→ Recorded data:
########

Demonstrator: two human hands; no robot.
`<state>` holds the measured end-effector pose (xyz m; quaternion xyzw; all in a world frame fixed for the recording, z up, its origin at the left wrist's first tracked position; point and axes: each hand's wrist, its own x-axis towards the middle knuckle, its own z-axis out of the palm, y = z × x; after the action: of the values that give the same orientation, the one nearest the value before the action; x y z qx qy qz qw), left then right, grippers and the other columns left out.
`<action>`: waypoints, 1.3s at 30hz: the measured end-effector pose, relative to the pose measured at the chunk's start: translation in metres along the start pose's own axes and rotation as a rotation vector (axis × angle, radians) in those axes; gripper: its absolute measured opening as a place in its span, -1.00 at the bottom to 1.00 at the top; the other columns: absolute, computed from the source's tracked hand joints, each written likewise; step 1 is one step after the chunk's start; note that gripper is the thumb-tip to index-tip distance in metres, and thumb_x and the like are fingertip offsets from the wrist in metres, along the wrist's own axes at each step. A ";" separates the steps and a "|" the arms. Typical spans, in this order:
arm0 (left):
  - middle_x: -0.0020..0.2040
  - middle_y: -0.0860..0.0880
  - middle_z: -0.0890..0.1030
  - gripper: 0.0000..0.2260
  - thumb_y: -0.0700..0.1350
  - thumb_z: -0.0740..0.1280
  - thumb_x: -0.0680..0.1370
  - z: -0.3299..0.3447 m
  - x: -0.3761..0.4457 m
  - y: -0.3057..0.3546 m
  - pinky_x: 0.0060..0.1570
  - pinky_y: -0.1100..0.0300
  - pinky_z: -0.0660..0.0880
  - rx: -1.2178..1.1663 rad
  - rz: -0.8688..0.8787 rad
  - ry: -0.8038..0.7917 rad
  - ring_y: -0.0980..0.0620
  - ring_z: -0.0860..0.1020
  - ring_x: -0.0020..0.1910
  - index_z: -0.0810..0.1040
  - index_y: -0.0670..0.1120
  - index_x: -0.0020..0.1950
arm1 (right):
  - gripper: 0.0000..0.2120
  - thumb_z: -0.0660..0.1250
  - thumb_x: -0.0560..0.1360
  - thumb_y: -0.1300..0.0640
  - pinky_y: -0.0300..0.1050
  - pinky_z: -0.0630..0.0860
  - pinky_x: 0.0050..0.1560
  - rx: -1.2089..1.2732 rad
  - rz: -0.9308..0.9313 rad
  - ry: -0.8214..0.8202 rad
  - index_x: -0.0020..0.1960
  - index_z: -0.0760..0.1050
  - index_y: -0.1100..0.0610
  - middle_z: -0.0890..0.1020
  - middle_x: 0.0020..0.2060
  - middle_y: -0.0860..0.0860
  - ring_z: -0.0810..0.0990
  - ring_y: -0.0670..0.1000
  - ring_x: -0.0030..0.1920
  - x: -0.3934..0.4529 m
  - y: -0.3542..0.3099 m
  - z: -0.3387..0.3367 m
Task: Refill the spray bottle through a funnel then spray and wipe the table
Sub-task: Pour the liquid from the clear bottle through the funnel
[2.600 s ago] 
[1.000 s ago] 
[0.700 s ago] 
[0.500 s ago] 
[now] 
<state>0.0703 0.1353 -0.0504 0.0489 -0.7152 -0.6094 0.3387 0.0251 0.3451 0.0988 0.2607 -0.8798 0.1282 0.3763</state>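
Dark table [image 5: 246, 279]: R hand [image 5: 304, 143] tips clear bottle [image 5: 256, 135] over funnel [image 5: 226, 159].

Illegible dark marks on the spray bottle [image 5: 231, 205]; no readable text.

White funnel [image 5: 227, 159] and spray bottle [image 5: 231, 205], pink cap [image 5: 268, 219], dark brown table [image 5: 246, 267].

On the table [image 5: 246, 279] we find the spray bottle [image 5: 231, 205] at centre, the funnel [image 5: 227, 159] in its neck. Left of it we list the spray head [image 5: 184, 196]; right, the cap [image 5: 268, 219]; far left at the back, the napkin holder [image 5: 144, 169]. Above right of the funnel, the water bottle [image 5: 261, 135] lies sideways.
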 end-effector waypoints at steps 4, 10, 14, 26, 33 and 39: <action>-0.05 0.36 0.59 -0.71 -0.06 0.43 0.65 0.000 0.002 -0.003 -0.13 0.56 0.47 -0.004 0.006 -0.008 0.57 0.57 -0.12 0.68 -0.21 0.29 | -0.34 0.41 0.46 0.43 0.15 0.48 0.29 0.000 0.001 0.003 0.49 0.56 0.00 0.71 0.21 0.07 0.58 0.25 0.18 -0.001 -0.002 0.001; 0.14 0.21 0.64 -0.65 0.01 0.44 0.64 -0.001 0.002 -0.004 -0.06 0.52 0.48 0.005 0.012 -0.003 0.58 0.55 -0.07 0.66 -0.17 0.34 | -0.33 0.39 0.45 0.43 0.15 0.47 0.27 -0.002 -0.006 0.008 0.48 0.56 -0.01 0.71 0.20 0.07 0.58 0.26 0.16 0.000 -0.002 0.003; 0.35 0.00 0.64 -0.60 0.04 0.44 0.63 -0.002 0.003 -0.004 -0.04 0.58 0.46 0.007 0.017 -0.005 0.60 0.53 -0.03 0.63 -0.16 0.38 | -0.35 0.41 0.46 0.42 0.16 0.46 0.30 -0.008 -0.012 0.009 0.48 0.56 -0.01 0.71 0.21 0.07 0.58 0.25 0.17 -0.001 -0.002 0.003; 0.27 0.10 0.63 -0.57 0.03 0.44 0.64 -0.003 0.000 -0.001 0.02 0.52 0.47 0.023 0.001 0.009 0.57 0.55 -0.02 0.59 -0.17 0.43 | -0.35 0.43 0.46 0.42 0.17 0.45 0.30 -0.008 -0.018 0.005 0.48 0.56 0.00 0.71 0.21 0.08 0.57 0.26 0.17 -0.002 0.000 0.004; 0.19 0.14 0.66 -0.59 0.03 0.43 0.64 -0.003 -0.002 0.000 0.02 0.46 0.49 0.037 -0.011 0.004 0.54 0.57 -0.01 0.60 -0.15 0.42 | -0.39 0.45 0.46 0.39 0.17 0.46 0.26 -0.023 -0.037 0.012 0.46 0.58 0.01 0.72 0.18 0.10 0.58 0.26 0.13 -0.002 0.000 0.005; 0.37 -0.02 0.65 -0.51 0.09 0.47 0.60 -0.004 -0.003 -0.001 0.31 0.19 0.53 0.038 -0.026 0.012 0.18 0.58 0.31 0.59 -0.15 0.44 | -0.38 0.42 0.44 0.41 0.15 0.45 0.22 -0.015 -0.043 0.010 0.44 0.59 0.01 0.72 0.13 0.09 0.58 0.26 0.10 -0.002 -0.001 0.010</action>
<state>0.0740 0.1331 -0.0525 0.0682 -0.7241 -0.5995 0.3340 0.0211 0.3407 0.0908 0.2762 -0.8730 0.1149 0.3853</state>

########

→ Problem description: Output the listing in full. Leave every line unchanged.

→ Written answer:
Demonstrator: two human hands; no robot.
`<state>` holds the measured end-effector pose (xyz m; quaternion xyzw; all in a world frame fixed for the recording, z up, its origin at the left wrist's first tracked position; point and axes: each hand's wrist, its own x-axis towards the middle knuckle, its own z-axis out of the palm, y = z × x; after the action: of the values that give the same orientation, the one nearest the value before the action; x y z qx qy qz qw), left then right, grippers and the other columns left out.
`<action>`: waypoints, 1.3s at 30hz: the measured end-effector pose, relative to the pose measured at the chunk's start: translation in metres along the start pose's own axes and rotation as a rotation vector (axis × angle, radians) in those axes; gripper: its absolute measured opening as a place in its span, -1.00 at the bottom to 1.00 at the top; the other columns: absolute, computed from the source's tracked hand joints, each written likewise; step 1 is one step after the chunk's start; note that gripper is the thumb-tip to index-tip distance in metres, and thumb_x and the like are fingertip offsets from the wrist in metres, along the wrist's own axes at each step. A ";" separates the steps and a "|" the arms. Typical spans, in this order:
arm0 (left):
  - middle_x: -0.0020..0.2040
  - middle_y: -0.0860..0.0880
  - middle_z: -0.0890..0.1030
  - gripper: 0.0000..0.2260
  - thumb_y: -0.0700..0.1350
  - thumb_z: -0.0740..0.1280
  - thumb_x: -0.0680..0.1370
  - z: -0.3299..0.3447 m
  - x: -0.3761..0.4457 m
  - y: -0.3057..0.3546 m
  - pinky_x: 0.0060..0.1570
  - pinky_y: -0.1100..0.0300
  - pinky_z: -0.0660..0.0880
  - rx: -1.2178..1.1663 rad
  - rz: -0.8688..0.8787 rad
  - ry: -0.8038..0.7917 rad
  - ring_y: -0.0980..0.0620
  - ring_z: -0.0860..0.1020
  - ring_x: -0.0020..0.1910
  - index_z: -0.0810..0.1040
  - index_y: -0.0670..0.1120
  - index_x: -0.0020..0.1950
arm1 (right):
  - gripper: 0.0000..0.2120
  - thumb_z: -0.0660..0.1250
  - thumb_x: -0.0560..0.1360
  - thumb_y: -0.1300..0.0640
  - pinky_y: -0.0300..0.1050
  - pinky_z: -0.0630..0.0860
  - pinky_x: 0.0050..0.1560
  - rx: -1.2089..1.2732 rad
  - rz: -0.9308..0.9313 rad
  - ry: -0.8214..0.8202 rad
  - index_x: -0.0020..0.1960
  - index_z: -0.0760..0.1050
  - index_y: -0.1100..0.0610
  - middle_z: -0.0890..0.1020
  - middle_x: 0.0020..0.2060
  - middle_y: -0.0860..0.0860
  - ring_z: -0.0810..0.0990
  - ring_y: -0.0670..0.1000
  - ring_x: -0.0030..0.1920
  - x: -0.3934..0.4529 m
  - y: -0.3542..0.3099 m
  - z: -0.3387..0.3367 m
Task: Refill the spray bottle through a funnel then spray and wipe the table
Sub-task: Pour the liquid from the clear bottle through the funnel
[2.600 s ago] 
[1.000 s ago] 
[0.700 s ago] 
[0.500 s ago] 
[now] 
<state>0.0703 0.1353 -0.0504 0.0489 -0.7152 -0.6094 0.3387 0.0251 0.3451 0.0988 0.2607 -0.8798 0.1282 0.3763</state>
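Dark table [image 5: 246, 279]: R hand [image 5: 304, 143] tips clear bottle [image 5: 256, 135] over funnel [image 5: 226, 159].

Illegible dark marks on the spray bottle [image 5: 231, 205]; no readable text.

White funnel [image 5: 227, 159] and spray bottle [image 5: 231, 205], pink cap [image 5: 268, 219], dark brown table [image 5: 246, 267].

On the table [image 5: 246, 279] we find the spray bottle [image 5: 231, 205] at centre, the funnel [image 5: 227, 159] in its neck. Left of it we list the spray head [image 5: 184, 196]; right, the cap [image 5: 268, 219]; far left at the back, the napkin holder [image 5: 144, 169]. Above right of the funnel, the water bottle [image 5: 261, 135] lies sideways.
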 end-effector waypoints at steps 4, 10, 14, 26, 33 and 39: <action>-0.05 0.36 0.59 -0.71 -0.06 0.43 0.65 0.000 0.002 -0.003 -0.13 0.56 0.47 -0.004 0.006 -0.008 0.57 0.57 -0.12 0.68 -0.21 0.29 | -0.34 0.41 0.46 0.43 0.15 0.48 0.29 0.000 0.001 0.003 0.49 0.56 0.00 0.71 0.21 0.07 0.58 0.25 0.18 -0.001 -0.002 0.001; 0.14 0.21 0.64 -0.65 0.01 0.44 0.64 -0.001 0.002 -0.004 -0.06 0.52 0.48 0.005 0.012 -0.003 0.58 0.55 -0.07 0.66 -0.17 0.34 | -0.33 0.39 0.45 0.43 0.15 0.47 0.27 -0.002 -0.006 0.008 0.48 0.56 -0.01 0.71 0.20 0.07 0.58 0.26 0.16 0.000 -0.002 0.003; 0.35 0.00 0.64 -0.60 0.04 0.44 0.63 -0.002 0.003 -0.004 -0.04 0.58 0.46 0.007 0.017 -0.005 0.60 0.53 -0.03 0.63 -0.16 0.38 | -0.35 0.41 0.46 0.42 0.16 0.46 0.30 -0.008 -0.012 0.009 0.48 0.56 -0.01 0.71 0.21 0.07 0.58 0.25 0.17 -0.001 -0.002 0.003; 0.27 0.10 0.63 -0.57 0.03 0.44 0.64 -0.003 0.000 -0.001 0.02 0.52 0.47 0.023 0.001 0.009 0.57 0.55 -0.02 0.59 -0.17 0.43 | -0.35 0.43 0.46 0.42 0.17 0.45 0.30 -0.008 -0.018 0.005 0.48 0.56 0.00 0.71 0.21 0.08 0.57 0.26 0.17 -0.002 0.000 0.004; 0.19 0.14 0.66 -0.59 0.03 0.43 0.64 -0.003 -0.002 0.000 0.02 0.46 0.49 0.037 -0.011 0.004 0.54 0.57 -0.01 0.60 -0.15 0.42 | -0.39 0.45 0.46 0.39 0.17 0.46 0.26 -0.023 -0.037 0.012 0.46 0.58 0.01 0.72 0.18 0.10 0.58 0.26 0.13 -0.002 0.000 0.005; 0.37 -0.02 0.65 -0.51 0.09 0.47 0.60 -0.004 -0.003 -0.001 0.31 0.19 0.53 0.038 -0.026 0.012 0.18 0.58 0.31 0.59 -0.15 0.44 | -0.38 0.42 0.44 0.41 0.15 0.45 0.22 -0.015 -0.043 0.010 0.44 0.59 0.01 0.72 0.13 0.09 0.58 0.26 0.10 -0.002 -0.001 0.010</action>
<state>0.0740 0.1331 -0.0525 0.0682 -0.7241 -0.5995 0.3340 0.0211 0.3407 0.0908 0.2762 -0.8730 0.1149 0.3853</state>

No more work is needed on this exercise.